I prefer not to make blanket statements about “the best” data scientists displaying a certain behaviours or needing to “be” one way or another.

In fact, the single best data scientist I’ve ever met is a relatively introverted fellow, very pleasant to work with but certainly not what my sales or marketing colleagues would think of as “passionate” relative to their teams. It took some time before I got to know him well enough to see just how passionate and proud he was about what he thinks and what he’s accomplished.
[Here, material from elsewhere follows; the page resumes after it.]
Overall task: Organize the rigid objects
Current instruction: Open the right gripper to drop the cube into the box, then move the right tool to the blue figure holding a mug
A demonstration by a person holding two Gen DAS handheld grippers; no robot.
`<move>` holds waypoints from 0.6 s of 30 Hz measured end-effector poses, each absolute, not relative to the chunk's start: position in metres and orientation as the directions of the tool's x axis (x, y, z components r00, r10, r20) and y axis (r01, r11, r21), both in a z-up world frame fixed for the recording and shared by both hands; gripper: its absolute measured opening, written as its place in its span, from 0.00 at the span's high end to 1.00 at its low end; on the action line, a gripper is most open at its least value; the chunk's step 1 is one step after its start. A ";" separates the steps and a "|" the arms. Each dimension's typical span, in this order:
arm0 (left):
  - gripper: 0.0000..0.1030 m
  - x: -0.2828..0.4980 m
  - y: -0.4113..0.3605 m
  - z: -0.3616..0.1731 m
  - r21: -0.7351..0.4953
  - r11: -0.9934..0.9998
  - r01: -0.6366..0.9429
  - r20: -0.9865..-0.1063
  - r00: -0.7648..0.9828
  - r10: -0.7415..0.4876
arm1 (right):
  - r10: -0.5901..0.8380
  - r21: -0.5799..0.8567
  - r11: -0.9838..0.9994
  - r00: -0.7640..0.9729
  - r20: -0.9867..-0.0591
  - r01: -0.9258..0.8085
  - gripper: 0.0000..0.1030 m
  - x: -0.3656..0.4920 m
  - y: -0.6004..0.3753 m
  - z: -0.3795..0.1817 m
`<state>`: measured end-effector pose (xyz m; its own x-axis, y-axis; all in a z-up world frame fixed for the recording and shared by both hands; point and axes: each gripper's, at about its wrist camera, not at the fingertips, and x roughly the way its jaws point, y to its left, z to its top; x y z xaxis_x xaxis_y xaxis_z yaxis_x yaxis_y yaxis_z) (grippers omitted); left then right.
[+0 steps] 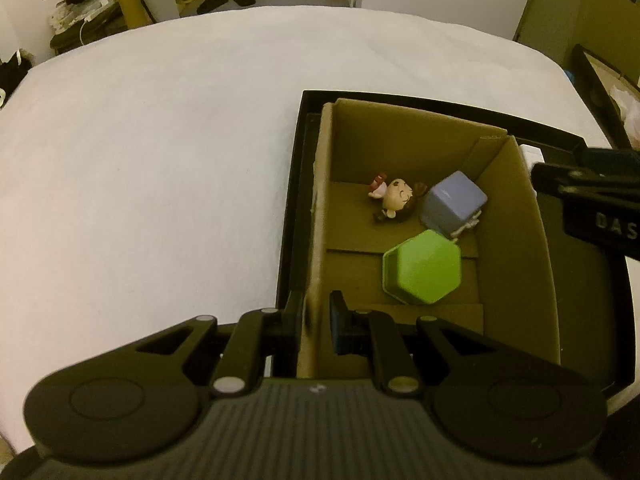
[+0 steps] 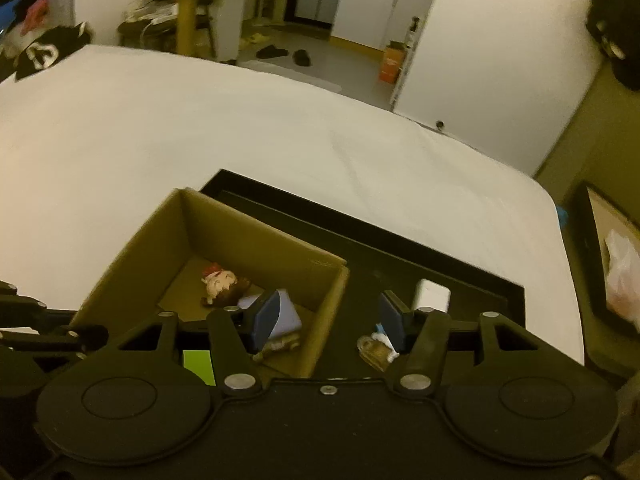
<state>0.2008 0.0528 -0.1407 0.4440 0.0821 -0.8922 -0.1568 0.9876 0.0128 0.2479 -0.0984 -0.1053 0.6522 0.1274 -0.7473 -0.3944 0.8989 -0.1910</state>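
A brown cardboard box (image 1: 516, 240) stands inside a shallow black tray (image 1: 592, 288) on a white surface. In the box lie a small doll figure (image 1: 394, 200), a purple cube (image 1: 454, 206) and a green hexagonal piece (image 1: 424, 268). My left gripper (image 1: 316, 318) is shut on the box's left wall near its front corner, one finger on each side of it. My right gripper (image 2: 328, 320) stands open above the box's right wall (image 2: 332, 296), gripping nothing. In the tray beside that wall sit a white block (image 2: 432, 296) and a small pale figure (image 2: 376, 348).
The white surface (image 1: 140, 160) spreads wide to the left of and beyond the tray. Its far edge drops to a floor with dark slippers (image 2: 272, 52) and a yellow-legged table (image 2: 186, 8). A dark-framed panel (image 2: 600, 248) leans at the right.
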 end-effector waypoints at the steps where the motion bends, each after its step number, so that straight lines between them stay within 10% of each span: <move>1: 0.87 0.201 0.052 -0.139 0.017 0.988 -0.156 -0.892 0.445 0.085 | 0.122 -0.188 0.903 0.651 -0.749 -0.386 0.46 0.248 -0.103 -0.106; 18: 0.85 0.196 0.042 -0.128 0.094 0.981 -0.172 -0.883 0.441 0.162 | 0.135 -0.105 0.939 0.634 -0.761 -0.326 0.36 0.234 -0.148 -0.119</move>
So, yes, a charming guy but also a serious guy doing a serious job.

It will be fascinating to see old stereotypes fade (and new ones take shape) over the next few years. The proliferation of connected devices will mean more data, and innovations in technology data science such as deep learning and AI will push the boundaries between man-made and machine learning.

The one thing we can predict with certainty is that the science (and scientists) of data will never be the same.